When the list C is empty, the data selecting section 115 references the list C1 illustrated in FIG. 28 and outputs a pair of records (for example, a second top pair of records) having a value set as a reliability and closest to “0.5” (No in S72 and in S73). After that, the information managing section 117 generates a new teacher data item 133 including the output pair of records (in S38).

The information processing device 1 according to the embodiment executes the machine learning on weight values corresponding to multiple functions to be used to calculate similarities between items forming pairs and included in a pair of records of a teacher data item 133 based on the teacher data item 133 stored in the storage device 2c. Then, the information processing device 1 identifies, for each of the pairs of items, an evaluation function to be used to calculate a similarity between the items forming the pair, based on the multiple functions and the weight values corresponding to the multiple functions.

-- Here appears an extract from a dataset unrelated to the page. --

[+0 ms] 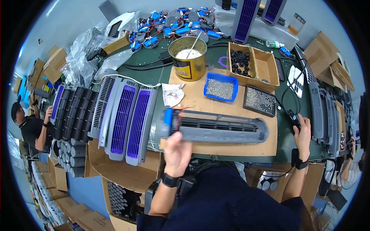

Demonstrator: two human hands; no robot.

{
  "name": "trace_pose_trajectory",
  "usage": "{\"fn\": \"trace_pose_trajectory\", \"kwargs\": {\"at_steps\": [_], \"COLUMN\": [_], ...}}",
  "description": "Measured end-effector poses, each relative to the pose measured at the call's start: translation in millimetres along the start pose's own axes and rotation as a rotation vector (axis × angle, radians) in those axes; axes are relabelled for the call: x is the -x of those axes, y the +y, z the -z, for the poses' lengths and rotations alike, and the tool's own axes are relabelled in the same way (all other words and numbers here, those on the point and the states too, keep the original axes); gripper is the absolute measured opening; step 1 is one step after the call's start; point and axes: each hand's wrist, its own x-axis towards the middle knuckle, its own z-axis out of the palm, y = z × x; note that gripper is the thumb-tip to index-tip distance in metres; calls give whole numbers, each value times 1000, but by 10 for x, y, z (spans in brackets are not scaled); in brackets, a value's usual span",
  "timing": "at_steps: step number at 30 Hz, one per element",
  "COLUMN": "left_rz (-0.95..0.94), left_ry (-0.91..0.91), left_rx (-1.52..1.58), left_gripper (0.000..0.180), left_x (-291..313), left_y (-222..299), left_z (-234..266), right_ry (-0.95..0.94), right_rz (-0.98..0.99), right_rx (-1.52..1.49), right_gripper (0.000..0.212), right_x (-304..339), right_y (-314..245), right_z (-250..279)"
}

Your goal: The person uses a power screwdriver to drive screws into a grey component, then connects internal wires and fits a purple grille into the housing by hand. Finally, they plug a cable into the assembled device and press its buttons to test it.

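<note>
My left hand [177, 156] grips the near edge of a long grey fan housing [219, 134], close to its left end. A black slatted cylinder rotor [216, 124] runs along the inside of the housing. Red wires and a blue part [168, 116] show at its left end. The housing is slightly blurred and lies above a cardboard sheet [266, 148]. Over at the right, my right hand [303, 138] is closed round a black corded device [293, 118]; its exact kind cannot be made out.
Beyond the housing stand a blue tray of small metal parts [220, 89], a black tray of screws [259, 101], a tin [187, 57] and a box of black parts [241, 61]. Purple-grilled fan panels [138, 123] line the left. A co-worker [32, 123] is at far left.
</note>
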Motion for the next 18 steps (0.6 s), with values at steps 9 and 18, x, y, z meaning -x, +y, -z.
{"fn": "trace_pose_trajectory", "kwargs": {"at_steps": [9, 18], "left_rz": [81, -488], "left_ry": [-357, -115], "left_rx": [-953, -1916], "left_gripper": [104, 95], "left_x": [-161, 13], "left_y": [-220, 351], "left_z": [340, 348], "right_ry": [-191, -194], "right_rz": [693, 568], "right_rx": [-665, -627], "right_gripper": [33, 50], "right_x": [147, 57], "right_y": [-1899, -2512], "right_z": [313, -81]}}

For example, the information processing device 1 according to the embodiment acquires the weight values for the pairs of items and for the multiple functions by executing the machine learning on a function (for example, logistic regression) using, as an objective variable, similarity information included in the teacher data item 133 and using, an explanatory variable, similarities between the items forming the pairs and included in the pair of records. Then, the information processing device 1 calculates functions using the acquired weight values for the pairs of items as evaluation functions for the pairs of items.

Thus, the information processing device 1 may acquire the weight values of the functions to be used to calculate the similarities between the items forming the pairs for each of the pairs of items. Thus, the information processing device 1 may replace the weight values of the functions with each other for each of the pairs of items, thereby calculating similarities using the same functions (multiple functions) for all the pairs of items. Thus, the provider may not determine a function for each of the pairs of items and may reduce a workload caused by the execution of the name identification process.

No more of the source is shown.